Dr. Jan Jerzy Buzek (27 March 1874 – 24 November 1940) was a Polish physician, activist and politician from the region of Zaolzie, Czechoslovakia.

Buzek was born in Końska as a son of a peasant. He graduated from primary school there, and later from the German gymnasium (high school) in Cieszyn. He later decided to study medicine at Jagiellonian University in Kraków and graduated in 1901. In 1902 he became a municipal and miners' doctor in the coal mining village of Doubrava. He worked in Orlová, where he helped to found the Juliusz Słowacki Polish Grammar School. In World War I he served in the Austrian Army as a doctor.

Buzek also lectured at various schools. From a young age he was active in Polish cultural and educational organizations, eventually becoming chairman of many of them, including Związek Harcerstwa Polskiego (The Polish Scouting and Guiding Association) in Czechoslovakia. He was a co-founder of the Polish People's Party, a Polish political party in Czechoslovakia of a Protestant and liberal character. In 1931 Buzek became a leader of this party. He was a member of the National Assembly of Czechoslovakia in Prague from 1929 to 1935. As a deputy, Buzek defended the rights of the Polish minority, often cooperating with another Polish deputy, socialist Emanuel Chobot.

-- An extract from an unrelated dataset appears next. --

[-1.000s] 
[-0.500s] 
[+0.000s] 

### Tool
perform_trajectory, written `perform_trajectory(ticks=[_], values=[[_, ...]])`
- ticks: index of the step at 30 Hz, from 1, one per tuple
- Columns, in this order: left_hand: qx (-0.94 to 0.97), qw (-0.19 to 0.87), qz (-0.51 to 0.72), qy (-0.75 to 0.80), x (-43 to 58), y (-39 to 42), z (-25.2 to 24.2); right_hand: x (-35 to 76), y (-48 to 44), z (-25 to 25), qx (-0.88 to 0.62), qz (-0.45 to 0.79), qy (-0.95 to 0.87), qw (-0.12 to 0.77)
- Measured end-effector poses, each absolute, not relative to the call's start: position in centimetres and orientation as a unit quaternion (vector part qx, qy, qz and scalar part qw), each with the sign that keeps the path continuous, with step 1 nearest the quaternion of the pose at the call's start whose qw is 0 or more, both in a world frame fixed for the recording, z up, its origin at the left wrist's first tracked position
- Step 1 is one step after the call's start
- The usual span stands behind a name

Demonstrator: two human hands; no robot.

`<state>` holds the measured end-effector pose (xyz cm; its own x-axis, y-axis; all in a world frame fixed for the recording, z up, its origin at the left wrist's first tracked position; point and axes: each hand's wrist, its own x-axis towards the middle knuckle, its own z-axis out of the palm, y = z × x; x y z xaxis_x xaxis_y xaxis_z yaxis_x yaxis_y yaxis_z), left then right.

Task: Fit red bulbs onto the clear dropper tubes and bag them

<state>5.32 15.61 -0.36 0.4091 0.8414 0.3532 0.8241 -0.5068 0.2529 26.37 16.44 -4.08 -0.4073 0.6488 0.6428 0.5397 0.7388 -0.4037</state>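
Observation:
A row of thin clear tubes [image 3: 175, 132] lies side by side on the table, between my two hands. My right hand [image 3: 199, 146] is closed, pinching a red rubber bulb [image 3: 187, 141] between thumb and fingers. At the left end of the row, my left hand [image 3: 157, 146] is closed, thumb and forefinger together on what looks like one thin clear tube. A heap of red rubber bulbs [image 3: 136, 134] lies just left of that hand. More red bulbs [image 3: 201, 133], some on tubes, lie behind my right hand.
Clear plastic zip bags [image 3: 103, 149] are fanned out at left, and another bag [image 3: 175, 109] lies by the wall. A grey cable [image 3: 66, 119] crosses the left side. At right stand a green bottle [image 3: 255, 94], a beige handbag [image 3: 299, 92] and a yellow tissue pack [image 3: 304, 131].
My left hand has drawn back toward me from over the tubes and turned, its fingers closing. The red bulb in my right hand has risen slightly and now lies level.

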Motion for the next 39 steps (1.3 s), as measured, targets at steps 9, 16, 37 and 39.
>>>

After the outbreak of World War II, Buzek was arrested by Nazi authorities on 12 April 1940 and on 28 April incarcerated by the Nazis in the Dachau concentration camp. He was transferred on 5 June to Mauthausen-Gusen camp, and on 15 August again to Dachau concentration camp. Before arrest his weight was 118 kg, before his death 45–50 kg. He died in Dachau on 24 November 1940 from exhaustion. Before death he said to his fellow inmate:

He wished his ashes to be laid at a cemetery in Bystrzyca nad Olzą, in the grave of his first wife Anna, his first love. He is buried there.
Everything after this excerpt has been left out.